Irish Coffee, like so many St. Patrick’s Day culinary standbys, is more Irish-American than Irish. Like many cocktails, the origin story is somewhat murky, but the most popular version claims created in 1952 at the Buena Vista restaurant in San Francisco, after a patron wanted to recreate a popular coffee drink he enjoyed at the Shannon airport. The original cocktail features aged, frothed cream, two sugar cubes, hot coffee, and Irish whiskey, but as the drink spread, different formulations took hold. If you order an Irish Coffee today, you’ll often get something much creamier and sweeter, sometimes including Irish cream liqueur or commercial flavored syrups.
Irish Coffee, made properly, doesn’t just taste good, it can look like a beautiful, layered cocktail; at the Slane, they serve it in tall, thin glass coffee mugs. If you don’t have one of those, opt for a generously sized, sturdy wine or beer glass, so you can hold the hot drink coffee by the stem. Jillian Vose, Irish Coffee expert and former beverage director of The Dead Rabbit in Manhattan, notes that using too large a glass is one of the biggest mistakes she sees in making an Irish Coffee.
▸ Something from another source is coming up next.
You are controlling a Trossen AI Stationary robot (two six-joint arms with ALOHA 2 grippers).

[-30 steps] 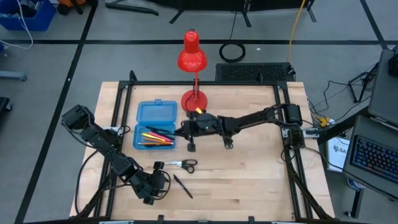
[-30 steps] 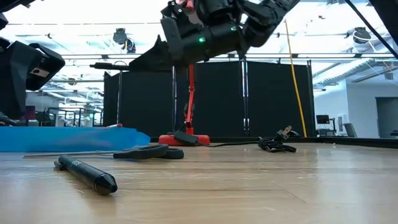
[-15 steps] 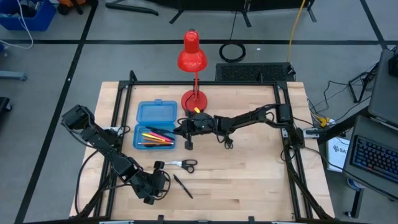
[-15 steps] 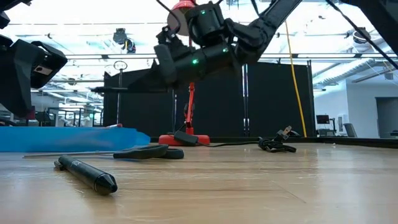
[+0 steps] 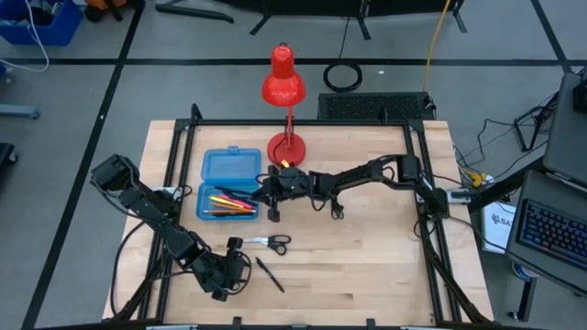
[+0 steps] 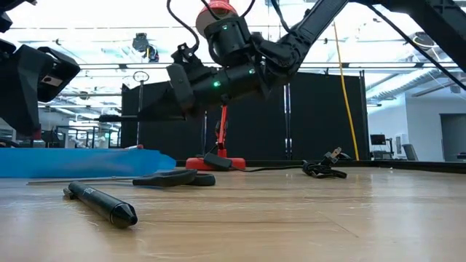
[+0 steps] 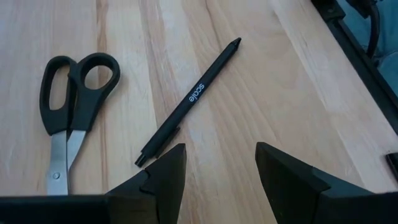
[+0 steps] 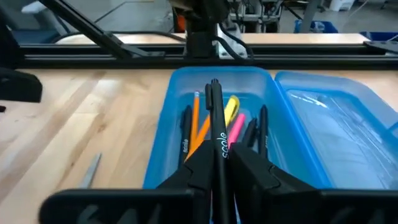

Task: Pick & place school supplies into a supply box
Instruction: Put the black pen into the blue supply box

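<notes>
A black pen (image 8: 217, 134) is clamped in the right gripper (image 5: 273, 194), aimed at nine o'clock above the box (image 5: 228, 200) for lengthwise dropping. The left gripper (image 7: 217, 180) is spread wide over the loose pen (image 7: 189, 101) and scissors (image 7: 69, 106).

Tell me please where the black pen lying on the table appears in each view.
High view: the black pen lies near the front edge, right of the left gripper.
Low view: front left.
Left wrist view: centre, slanted.
Right wrist view: not in it.
Shared landmark: the scissors beside it.
</notes>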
The ideal ratio is one ounce of whiskey to six ounces of coffee—a fairly small serving. “This should be a session drink. Using a large glass makes for a boozy, bitter coffee and under sweetened drink typically,” Vose said. “It’ll also get cold halfway through with a larger serve.”
Similarly, since coffee is such a big part of the drink, you want strong, freshly brewed stuff that you like to drink. Many inferior Irish Coffees go wrong from the start, using stale coffee and then trying to cover it up with too many additions. Instead, pare down, and break out the good stuff, or at least coffee that you’d drink a fresh cup of without complaint. “Don’t use old coffee,” Vose said. “It makes for a burnt taste.”
Using a small amount of sweetener is another opportunity to elevate the drink. “For example, we use a vanilla- infused syrup to highlight the vanilla notes that come from our virgin oak cask, one of the three casks we use when maturing our blend,” noted Alex Conyngham, the co-founder of Slane Distillery. At Slane, they use two-thirds part syrup to one part whiskey, but at home, use a teaspoon of simple syrup and taste as you go until you hit a balance with the coffee and whiskey that you prefer.
The bartending team at Slane Distillery built the Irish Coffee around the whiskey itself, Slane co-founder Alex Conyngham told me — so quality is crucial. Use a whiskey you’d drink neat. Old standbys like Jameson and Bushmills work well, but there’s a new emerging class of good Irish whiskies to consider, like Slane and Teeling.
The same goes for the whipped cream on top. Skip the stuff that comes out of a can, and opt for heavy cream, whipped until it has thickened but not yet stiff. “To get the most out of this cocktail, you really need to drink it through the velvety, lightly whipped heavy cream,” Conyngham said. Jillian Vose agrees. “The key is to whip heavy cream until the bubbles are gone but not to the point of it being able to peak. It should pour on top of the liquid easily and the outcome should look like a perfectly poured Guinness,” Vose said.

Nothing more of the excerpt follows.